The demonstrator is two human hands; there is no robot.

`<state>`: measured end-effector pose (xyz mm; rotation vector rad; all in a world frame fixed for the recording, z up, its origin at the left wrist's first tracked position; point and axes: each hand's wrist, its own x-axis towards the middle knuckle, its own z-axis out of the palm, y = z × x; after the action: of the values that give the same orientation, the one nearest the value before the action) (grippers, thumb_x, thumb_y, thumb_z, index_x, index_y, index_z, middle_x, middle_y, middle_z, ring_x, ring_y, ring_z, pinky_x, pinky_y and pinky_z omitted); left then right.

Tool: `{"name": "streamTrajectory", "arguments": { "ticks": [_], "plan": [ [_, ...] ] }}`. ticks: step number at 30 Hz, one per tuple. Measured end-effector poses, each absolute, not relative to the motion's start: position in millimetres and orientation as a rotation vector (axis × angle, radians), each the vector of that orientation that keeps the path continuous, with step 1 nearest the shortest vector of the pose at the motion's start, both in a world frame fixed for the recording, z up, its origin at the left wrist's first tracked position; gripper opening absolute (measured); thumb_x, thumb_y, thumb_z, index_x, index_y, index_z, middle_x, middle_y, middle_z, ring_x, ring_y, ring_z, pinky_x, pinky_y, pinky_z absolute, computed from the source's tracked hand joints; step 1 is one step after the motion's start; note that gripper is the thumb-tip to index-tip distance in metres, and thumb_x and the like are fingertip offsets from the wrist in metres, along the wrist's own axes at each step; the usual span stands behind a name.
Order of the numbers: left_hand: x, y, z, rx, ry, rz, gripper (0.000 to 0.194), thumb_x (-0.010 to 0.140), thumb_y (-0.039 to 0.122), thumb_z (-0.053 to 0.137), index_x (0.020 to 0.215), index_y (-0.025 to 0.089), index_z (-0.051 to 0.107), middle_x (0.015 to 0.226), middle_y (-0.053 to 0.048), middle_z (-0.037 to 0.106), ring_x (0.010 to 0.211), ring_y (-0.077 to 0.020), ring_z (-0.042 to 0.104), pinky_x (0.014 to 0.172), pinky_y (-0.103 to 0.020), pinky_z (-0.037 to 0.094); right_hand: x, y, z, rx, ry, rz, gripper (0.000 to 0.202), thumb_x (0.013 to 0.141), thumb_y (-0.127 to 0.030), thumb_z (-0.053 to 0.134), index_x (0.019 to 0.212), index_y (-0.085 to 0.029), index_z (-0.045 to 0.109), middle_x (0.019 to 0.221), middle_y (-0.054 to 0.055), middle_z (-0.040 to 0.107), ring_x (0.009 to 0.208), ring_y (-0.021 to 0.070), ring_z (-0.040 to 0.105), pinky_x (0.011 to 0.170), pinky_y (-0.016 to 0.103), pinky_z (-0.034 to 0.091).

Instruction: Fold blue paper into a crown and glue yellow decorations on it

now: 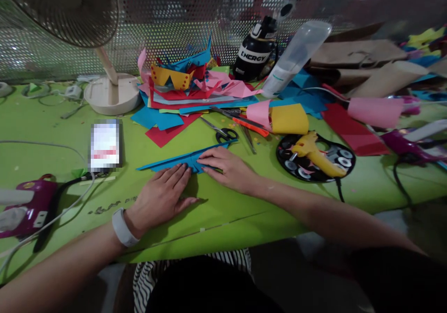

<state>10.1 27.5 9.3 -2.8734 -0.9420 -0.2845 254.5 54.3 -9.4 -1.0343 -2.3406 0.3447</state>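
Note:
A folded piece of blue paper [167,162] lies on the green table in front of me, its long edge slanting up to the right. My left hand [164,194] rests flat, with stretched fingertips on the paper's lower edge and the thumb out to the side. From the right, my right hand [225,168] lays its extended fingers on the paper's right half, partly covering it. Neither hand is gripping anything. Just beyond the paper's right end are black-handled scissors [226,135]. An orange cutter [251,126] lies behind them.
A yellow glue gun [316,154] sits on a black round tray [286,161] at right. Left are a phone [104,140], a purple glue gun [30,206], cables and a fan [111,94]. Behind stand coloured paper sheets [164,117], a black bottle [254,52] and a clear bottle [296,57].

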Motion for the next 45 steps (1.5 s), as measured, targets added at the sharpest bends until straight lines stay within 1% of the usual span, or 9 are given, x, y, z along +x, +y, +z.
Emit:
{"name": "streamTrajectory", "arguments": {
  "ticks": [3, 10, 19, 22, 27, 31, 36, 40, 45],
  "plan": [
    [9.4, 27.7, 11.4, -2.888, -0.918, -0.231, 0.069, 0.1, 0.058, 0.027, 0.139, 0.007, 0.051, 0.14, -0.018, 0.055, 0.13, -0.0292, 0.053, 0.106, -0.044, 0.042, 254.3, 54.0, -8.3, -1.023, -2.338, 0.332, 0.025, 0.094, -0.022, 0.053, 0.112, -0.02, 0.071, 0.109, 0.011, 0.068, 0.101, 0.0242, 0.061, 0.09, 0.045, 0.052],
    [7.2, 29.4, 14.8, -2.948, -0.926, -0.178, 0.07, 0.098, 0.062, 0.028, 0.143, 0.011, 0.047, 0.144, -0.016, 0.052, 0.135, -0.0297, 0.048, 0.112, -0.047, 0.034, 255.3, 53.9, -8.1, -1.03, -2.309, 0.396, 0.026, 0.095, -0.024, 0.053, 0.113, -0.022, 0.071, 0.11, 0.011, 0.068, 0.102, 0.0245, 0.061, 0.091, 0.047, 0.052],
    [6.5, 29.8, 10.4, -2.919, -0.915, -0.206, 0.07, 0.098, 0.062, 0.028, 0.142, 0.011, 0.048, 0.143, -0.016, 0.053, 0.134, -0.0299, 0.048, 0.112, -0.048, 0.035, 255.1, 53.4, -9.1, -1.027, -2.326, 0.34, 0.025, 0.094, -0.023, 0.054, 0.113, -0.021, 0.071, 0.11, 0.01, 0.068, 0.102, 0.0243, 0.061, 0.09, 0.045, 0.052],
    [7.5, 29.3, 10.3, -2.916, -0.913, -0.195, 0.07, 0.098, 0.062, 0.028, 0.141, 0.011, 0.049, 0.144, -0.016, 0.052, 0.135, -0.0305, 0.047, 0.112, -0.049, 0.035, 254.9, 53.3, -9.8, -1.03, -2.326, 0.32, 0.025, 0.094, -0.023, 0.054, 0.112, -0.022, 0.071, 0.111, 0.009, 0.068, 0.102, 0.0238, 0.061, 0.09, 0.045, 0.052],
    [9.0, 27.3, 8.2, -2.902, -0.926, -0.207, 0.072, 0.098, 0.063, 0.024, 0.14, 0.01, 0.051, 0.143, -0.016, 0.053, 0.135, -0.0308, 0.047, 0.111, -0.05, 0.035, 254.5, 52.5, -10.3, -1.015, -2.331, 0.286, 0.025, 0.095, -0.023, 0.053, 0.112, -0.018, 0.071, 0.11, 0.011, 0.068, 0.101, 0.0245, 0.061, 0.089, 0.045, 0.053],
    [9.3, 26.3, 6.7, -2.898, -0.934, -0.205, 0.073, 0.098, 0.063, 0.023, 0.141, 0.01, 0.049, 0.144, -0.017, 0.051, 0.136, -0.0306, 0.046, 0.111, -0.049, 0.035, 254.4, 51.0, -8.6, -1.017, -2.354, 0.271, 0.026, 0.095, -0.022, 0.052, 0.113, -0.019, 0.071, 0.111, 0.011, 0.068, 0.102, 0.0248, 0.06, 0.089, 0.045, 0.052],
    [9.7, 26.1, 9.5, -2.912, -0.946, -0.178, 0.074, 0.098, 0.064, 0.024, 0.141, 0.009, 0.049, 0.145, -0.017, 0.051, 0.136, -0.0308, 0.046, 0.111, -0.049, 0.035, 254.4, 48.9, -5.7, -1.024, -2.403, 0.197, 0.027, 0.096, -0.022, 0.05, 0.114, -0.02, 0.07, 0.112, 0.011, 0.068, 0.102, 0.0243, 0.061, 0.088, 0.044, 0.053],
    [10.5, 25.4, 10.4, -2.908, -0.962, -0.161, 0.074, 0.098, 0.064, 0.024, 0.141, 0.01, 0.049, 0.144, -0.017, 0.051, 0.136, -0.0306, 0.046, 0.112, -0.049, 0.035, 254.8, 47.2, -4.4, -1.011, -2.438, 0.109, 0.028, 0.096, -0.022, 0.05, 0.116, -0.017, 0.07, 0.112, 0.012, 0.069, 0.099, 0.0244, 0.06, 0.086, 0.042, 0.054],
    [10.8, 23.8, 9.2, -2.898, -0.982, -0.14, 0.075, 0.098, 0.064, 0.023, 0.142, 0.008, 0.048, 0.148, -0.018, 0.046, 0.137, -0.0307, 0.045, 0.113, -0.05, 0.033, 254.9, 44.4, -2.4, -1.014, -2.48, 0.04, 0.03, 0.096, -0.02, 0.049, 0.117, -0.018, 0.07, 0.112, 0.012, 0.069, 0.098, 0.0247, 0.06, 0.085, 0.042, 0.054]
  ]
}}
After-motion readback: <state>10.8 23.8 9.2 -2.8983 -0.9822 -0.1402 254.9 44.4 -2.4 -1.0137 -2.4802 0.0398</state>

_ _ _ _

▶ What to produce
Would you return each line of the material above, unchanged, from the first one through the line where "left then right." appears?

▶ Exercise output
The demonstrator is two human hands; there is no robot.

`<state>`: measured end-effector pose (xyz mm; rotation vector rad; all in a world frame fixed for the recording, z up, its origin at the left wrist's first tracked position; point and axes: each hand's wrist, its own x-axis towards the middle knuckle, its own z-axis out of the palm, y = z × x; after the action: of the values that give the same orientation, the one nearest the value before the action) (grippers, thumb_x, thumb_y, thumb_z, index_x, index_y, index_z, middle_x, middle_y, middle_z, ring_x, ring_y, ring_z, pinky_x, pinky_y and pinky_z omitted); left then right.

This answer has no further content.